Politics is hampering efforts to make safe water available to all, Water for People executive director Kate Harawa said on Tuesday in Blantyre.
During a Climate Justice Fund Synergy Meeting bringing together four major water projects funded by the Scottish Government, Harawa said as the May 20 election season hots-up, some aspirants use water as a tool to get to power.
“When a borehole is broken during this period, communities forsake their duty of repairing. They look up to aspirants who only repair to gain mileage. Once they win and the boreholes are broken again, the politicians vanish,” said Harawa.
Harawa said during the meeting, the parties were reviewing how they have fared in water resource management to curb climate change.

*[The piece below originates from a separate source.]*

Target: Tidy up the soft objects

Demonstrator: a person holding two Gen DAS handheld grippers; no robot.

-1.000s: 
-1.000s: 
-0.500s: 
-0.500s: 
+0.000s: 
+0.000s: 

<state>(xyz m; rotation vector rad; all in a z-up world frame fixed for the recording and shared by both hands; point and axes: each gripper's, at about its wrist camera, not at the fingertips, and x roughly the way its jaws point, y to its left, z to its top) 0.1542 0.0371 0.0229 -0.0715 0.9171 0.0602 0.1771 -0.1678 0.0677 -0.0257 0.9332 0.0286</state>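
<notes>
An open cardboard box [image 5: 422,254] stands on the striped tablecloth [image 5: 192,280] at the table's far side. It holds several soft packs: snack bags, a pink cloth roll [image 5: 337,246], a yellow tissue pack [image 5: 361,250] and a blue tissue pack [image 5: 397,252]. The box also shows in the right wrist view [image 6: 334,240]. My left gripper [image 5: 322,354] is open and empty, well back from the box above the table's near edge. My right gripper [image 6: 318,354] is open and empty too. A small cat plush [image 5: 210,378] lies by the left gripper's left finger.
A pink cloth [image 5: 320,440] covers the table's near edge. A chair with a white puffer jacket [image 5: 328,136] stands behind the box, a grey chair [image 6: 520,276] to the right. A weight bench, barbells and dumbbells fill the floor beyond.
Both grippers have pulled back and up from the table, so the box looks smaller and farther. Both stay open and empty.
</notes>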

She observed that water is a right which Malawians must fight to attain. “That [Attaining a right] has been difficult as neither the Constitution nor the Water Act spells out that right,” said Harawa.
University of Strathclyde’s professsor Robert Kalin said Malawi and Scotland have a lot in common and that there is a lot the two countries can learn from each other on climate change adaptation.

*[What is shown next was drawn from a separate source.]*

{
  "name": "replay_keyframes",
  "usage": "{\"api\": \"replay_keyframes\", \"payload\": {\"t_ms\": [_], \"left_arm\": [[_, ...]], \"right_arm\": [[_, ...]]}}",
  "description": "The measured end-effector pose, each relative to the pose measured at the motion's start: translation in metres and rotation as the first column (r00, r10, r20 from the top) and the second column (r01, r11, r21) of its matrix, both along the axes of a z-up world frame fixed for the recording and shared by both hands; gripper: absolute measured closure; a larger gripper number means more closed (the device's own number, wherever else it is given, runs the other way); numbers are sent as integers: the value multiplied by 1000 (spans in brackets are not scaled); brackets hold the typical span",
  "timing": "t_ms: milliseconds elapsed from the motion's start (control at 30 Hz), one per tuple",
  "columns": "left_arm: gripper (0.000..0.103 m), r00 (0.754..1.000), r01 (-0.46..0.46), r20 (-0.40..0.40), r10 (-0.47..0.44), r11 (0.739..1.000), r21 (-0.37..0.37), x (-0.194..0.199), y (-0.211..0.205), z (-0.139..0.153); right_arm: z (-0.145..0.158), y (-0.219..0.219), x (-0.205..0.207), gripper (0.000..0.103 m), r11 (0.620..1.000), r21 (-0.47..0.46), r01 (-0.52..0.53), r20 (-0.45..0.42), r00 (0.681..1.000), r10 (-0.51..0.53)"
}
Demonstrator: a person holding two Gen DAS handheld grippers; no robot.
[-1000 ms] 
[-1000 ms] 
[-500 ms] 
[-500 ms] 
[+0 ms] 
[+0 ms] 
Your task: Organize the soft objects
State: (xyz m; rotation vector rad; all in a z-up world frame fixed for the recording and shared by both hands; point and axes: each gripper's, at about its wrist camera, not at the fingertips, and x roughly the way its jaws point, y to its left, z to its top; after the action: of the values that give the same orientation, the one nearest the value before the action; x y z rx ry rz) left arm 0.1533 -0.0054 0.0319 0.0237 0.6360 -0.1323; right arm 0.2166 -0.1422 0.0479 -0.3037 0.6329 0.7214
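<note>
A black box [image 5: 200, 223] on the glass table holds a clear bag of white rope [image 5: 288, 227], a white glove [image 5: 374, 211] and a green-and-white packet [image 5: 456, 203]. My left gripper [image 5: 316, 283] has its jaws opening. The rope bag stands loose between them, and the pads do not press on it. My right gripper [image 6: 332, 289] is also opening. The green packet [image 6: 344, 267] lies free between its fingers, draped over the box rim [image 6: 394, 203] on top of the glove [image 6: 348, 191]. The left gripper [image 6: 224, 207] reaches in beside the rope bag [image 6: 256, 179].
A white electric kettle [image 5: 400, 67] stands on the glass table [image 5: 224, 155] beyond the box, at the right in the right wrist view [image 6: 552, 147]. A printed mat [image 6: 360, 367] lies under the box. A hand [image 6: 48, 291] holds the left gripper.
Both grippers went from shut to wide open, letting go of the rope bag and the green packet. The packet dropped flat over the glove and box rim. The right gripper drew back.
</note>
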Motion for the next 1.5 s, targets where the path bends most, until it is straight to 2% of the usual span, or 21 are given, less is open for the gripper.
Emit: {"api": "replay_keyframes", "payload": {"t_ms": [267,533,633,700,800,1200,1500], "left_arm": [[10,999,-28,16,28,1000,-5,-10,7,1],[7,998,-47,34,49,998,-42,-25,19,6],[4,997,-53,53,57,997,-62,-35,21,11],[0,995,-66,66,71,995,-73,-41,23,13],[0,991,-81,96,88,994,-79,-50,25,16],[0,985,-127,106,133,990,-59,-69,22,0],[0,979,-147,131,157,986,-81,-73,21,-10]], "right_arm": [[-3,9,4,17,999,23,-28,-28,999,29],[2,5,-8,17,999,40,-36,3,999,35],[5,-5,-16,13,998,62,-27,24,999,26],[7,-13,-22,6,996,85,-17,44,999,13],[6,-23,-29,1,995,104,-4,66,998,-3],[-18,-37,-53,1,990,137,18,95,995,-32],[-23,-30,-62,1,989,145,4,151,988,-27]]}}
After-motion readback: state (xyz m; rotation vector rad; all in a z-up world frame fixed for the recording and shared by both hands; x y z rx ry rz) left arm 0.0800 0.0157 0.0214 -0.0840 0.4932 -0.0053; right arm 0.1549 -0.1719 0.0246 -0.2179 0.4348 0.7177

“We too have the flood and ecosystems management problems you are facing here. We are grappling to see how we can better manage our ground-water resources,” said Kalin, who is leading a team of experts in an integrated water resource management team working in the flood-prone Chikhwawa district.
According to him, the coming in of water users association has increased access to clean and safe water to marginalised groups in Malawi.